The subtitle is what caught my attention – Only as Good as Your Word: Writing Lessons from My Favorite Literary Gurus. Author Susan Shapiro’s name was familiar, but I couldn’t place it with anything that I had read recently. Still, the basic premise of sharing writing advice through the lens of the mentors who had passed it on to her was unique and potentially less drab than a classic “how-to” manual. I was intrigued.
And then I was neutral throughout the read. The bits of writing wisdom and experience that she shares are buried among often petty, whiny, needy stories of her own writing journey. I respect her position that writer’s should share honestly when they are purporting to be writing nonfiction – and by honestly, she means sharing inclusively of the good, the bad, and the ugly – but after a while I was looking for an edit button.
There were lessons learned in unpleasant situations that were worth repeating and supported her points, but there were others that seemed to be included for no reason other than to name drop or with the sense that she was trying to “get back at” a perceived injustice.
Some of the instructive conversations included one with Ian Frazier about whether it was a good idea to encourage participants in their soup kitchen writers’ workshop to consider publication and an ongoing conversations with veteran writer Ruth Gruber about what to include in memoirs – everything, including a failed early marriage (Shapiro’s view), or focus on the more positive second marriage, and not mention the first (Gruber’s view).
While the first example is primarily situational, the underlying discussion about whether all writers want to get published regardless of the grit in their lives touches a nerve with any writer who has considered selling a particularly poignant and personal piece. The second example hit on a consideration for anyone writing a form of nonfiction – blog, essay, or memoir – does telling the truth about your life mean you have to include the dirty, messy stuff too or can you choose to accept what you see as good and pass that forward and consider it wholly honest. Both are points well worth fighting with, over and over again.

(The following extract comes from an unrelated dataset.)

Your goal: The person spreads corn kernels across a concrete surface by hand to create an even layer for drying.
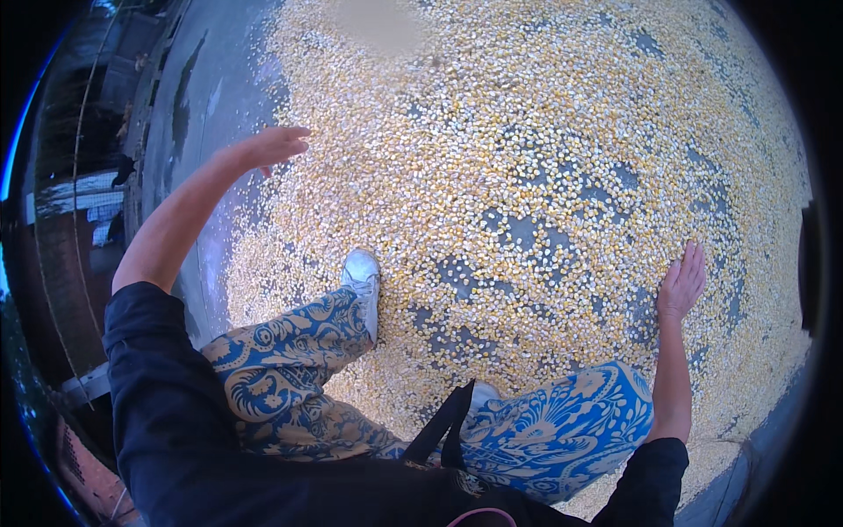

In the discussion of memoir honesty I tended to see Shapiro’s point initially – negative details are a part of life and including them makes the protagonist more approachable, more human. But, using Only as Good as Your Word as a case study, I was tired of hearing the details of Shapiro’s personal life. It was like having a conversation with a friend and you just need to keep saying, “You’re a good writer. You can do it. You’re a good writer. Yes, I think you’re important and impressive. You’re a good writer. You can do it. Yes, I think you’re important and impressive.”
And perhaps in that was the best part of the book that was reiterated through her mentors and her own personal ambition: Edit, edit, edit. I may argue for more editing in this manuscript particularly, but I do not doubt that Shapiro had it handled by several people who tweaked, pulled, yanked, and negotiated words and sentences to present something they were proud of. Shapiro developed a writing/critique group that went on for eighteen years and was renowned for sharpness, cutting feedback, and prestigious publication. Many of the mentors she included were highly critical of her work, and she responded by getting better. That’s an invaluable lesson.
The last chapter was a bit more like a traditional “How-To” guide, but it was a perfect compilation of basic lessons for approaching your own potential literary gurus – 15 Do’s and Don’ts that seem like common sense, but apparently are not universals. Ironically, given my first impression of the book, it was the best chapter.
There are gems of wisdom littered throughout the read, but I’d be more inclined to recommend it to someone who wanted an insider’s view of the Manhattan literary scene and the inner turmoil of someone by all accounts successful but yet unfulfilled. Approach it as a personal memoir and you’ve got an honest and unique account of what it’s like to be a writer in NYC; expect a professional account of grit and insight and you’ll be neutral throughout – not completely disappointed but unsatisfied.